Henning Sudbrock

Assumptions and Guarantees for Compositional Noninterference

The idea of building secure systems by plugging together secure"" components is appealing, but this requires a definition of security which, in addition to taking care of top-level security goals, is strengthened appropriately in order to be compositional. This approach has been previously studied for information-flow security of shared-variable concurrent programs, but the price for compositionality is very high: a thread must be extremely pessimistic about what an environment might do with shared resources. This pessimism leads to many intuitively secure threads being labelled as insecure. Since in practice it is only meaningful to compose threads which follow an agreed protocol for data access, we take advantage of this to develop a more liberal compositional security condition. The idea is to give the security definition access to the intended pattern of data usage, as expressed by assumption-guarantee style conditions associated with each thread. We illustrate the improved precision by developing the first flow-sensitive security type system that provably enforces a noninterference-like property for concurrent programs.

Flexible scheduler-independent security

We propose an approach to certify the information flow security of multi-threaded programs independently from the scheduling algorithm. A scheduler-independent verification is desirable because the scheduler is part of the runtime environment and, hence, usually not known when a program is analyzed. Unlike for other system properties, it is not straightforward to achieve scheduler independence when verifying information flow security, and the existing independence results are very restrictive. In this article, we show how some of these restrictions can be overcome. The key insight in our development of a novel scheduler-independent information flow property was the identification of a suitable class of schedulers that covers the most relevant schedulers. The contributions of this article include a novel security property, a scheduler independence result, and a provably sound program analysis.

Combining different proof techniques for verifying information flow security

When giving a program access to secret information, one must ensure that the program does not leak the secrets to untrusted sinks. For reducing the complexity of such an information flow analysis, one can employ compositional proof techniques. In this article, we present a new approach to analyzing information flow security in a compositional manner. Instead of committing to a proof technique at the beginning of a verification, this choice is made during verification with the option of flexibly migrating to another proof technique. Our approach also increases the precision of compositional reasoning in comparison to the traditional approach. We illustrate the advantages in two exemplary security analyses, on the semantic level and on the syntactic level.

Information-Theoretic Modeling and Analysis of Interrupt-Related Covert Channels

We present a formal model for analyzing the bandwidth of covert channels. The focus is on channels that exploit interrupt-driven communication, which have been shown to pose a serious threat in practical experiments. Our work builds on our earlier model [1], which we used to compare the effectiveness of different countermeasures against such channels. The main novel contribution of this article is an approach to exploiting detailed knowledge about a given channel in order to make the bandwidth analysis more precise.
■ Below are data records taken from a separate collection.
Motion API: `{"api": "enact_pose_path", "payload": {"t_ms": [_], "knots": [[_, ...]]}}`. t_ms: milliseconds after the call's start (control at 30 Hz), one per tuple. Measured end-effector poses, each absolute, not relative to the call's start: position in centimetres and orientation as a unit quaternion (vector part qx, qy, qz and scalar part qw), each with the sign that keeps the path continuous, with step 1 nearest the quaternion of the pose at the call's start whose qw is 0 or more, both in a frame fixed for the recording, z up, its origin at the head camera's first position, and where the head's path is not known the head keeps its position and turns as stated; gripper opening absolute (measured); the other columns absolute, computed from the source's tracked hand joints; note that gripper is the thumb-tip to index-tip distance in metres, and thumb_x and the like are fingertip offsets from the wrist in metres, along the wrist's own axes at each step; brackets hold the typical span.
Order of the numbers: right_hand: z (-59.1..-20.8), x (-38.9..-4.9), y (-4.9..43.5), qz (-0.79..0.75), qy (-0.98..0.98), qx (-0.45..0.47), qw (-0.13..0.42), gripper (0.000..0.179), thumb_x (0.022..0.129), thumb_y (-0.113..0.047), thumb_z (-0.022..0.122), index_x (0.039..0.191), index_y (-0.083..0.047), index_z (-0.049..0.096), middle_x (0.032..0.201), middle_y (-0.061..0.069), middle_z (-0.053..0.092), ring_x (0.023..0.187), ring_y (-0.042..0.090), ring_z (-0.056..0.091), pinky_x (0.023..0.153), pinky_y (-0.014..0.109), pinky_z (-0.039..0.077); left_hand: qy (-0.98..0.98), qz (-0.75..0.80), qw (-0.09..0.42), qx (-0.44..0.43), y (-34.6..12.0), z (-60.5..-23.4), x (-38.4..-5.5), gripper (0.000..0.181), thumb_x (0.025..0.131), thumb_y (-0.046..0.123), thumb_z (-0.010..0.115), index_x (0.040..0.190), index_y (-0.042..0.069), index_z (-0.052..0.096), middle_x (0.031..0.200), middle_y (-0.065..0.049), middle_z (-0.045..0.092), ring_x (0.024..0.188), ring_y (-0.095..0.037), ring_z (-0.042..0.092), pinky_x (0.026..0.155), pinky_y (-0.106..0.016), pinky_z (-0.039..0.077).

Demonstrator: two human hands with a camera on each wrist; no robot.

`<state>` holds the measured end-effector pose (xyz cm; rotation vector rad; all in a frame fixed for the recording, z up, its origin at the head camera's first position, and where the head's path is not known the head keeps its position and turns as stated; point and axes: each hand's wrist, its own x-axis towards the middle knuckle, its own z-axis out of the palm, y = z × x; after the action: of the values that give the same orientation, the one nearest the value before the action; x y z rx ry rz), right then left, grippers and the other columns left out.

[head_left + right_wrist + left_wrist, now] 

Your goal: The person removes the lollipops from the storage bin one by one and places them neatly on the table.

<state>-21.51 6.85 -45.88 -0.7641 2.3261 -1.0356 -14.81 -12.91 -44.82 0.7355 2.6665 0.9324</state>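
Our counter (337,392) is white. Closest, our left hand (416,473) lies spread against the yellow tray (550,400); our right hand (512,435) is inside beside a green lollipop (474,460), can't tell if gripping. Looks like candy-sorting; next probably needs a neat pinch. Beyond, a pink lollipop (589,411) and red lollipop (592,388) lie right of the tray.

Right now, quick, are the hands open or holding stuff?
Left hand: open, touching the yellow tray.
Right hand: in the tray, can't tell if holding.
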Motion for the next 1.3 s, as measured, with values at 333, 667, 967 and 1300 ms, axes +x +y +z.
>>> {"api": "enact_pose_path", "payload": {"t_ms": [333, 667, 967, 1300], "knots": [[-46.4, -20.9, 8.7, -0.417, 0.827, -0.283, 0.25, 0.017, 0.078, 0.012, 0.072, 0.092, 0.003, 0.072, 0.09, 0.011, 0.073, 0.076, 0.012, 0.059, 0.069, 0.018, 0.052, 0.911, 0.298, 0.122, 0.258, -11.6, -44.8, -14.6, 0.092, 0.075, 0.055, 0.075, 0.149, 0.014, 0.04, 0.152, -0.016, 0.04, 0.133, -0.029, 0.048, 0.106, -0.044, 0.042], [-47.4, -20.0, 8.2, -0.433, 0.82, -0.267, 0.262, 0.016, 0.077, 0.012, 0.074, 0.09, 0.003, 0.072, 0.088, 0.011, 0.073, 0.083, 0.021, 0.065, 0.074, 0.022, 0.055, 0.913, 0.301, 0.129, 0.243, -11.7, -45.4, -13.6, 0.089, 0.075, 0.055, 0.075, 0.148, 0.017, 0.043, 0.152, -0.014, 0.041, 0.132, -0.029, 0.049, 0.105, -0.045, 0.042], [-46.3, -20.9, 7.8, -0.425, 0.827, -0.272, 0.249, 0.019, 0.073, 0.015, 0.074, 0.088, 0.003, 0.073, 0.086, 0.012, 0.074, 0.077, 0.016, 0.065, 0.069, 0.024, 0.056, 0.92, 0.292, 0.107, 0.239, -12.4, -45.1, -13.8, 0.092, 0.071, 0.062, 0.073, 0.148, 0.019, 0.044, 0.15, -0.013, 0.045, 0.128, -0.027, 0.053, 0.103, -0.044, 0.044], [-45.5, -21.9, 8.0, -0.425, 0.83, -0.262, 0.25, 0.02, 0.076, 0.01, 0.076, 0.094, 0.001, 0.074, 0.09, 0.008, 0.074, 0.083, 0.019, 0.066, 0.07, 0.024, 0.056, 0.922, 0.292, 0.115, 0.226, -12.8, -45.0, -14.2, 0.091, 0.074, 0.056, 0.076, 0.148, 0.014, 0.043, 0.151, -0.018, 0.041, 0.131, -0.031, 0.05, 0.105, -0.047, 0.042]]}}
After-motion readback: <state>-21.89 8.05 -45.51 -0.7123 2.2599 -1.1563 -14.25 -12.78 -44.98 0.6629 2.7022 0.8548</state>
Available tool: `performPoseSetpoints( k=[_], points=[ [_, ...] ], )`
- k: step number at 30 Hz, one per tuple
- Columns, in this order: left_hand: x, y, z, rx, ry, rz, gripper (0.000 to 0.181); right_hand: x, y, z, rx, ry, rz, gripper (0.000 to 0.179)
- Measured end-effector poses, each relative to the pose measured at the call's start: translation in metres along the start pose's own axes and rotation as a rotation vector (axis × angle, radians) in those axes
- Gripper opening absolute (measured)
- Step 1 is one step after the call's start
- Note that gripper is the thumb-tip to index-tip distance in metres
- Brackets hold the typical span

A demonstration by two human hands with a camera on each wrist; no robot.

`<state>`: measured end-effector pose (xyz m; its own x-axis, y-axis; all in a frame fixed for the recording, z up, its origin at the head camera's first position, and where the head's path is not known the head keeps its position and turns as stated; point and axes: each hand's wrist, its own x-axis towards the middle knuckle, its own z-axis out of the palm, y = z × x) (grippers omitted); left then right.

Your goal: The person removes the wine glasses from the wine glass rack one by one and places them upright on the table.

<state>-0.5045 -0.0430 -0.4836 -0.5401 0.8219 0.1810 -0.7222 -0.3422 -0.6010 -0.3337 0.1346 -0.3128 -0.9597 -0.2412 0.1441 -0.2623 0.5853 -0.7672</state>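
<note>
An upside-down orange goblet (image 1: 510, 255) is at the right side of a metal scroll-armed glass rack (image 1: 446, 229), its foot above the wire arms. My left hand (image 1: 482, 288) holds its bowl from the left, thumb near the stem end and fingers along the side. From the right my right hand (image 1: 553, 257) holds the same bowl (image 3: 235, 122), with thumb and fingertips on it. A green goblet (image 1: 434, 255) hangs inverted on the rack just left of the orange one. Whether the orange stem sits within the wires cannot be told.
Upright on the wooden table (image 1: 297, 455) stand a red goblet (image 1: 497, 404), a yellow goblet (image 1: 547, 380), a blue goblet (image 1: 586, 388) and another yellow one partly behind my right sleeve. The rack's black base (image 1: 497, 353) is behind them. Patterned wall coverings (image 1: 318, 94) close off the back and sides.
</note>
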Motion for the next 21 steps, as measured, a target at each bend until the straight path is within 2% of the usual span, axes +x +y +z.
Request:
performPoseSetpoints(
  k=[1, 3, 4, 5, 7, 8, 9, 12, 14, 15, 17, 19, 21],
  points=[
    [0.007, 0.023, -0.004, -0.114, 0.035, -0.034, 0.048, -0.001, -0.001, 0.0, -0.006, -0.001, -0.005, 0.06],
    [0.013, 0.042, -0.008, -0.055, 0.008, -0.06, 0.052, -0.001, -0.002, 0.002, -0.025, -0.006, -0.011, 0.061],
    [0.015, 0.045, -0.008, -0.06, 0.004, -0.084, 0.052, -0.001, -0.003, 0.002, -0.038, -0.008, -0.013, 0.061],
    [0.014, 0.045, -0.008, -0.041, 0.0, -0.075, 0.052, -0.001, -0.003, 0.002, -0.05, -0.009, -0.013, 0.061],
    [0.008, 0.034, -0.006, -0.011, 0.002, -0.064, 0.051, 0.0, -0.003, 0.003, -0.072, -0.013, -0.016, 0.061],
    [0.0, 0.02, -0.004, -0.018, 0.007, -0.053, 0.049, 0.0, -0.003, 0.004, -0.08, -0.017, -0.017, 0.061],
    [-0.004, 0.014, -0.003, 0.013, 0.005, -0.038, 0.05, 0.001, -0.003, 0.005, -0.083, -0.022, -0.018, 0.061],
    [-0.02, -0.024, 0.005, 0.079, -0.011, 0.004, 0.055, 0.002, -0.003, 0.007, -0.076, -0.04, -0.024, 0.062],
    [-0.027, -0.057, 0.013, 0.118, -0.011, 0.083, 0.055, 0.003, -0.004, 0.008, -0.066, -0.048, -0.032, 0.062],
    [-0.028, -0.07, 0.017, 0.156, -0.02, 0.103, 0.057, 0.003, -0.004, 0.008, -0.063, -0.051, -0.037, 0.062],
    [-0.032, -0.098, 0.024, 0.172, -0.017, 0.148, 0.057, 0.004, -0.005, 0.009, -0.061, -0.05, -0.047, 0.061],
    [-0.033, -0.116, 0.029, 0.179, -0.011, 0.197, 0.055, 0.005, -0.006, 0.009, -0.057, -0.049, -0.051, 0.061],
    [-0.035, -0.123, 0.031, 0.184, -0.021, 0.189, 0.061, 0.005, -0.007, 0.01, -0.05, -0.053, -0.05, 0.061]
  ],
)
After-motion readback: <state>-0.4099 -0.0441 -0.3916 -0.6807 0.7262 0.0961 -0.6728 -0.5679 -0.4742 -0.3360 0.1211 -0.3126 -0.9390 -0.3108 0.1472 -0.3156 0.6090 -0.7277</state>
Types vs. PDGs in Information Flow Analysis

Type-based and PDG-based information flow analysis techniques are currently developed independently in a competing manner, with different strengths regarding coverage of language features and security policies. In this article, we study the relationship between these two approaches. One key insight is that a type-based information flow analysis need not be less precise than a PDG-based analysis. For proving this result we establish a formal connection between the two approaches which can also be used to transfer concepts from one tradition of information flow analysis to the other. The adoption of rely-guarantee-style reasoning from security type systems, for instance, enabled us to develop a PDG-based information flow analysis for multi-threaded programs.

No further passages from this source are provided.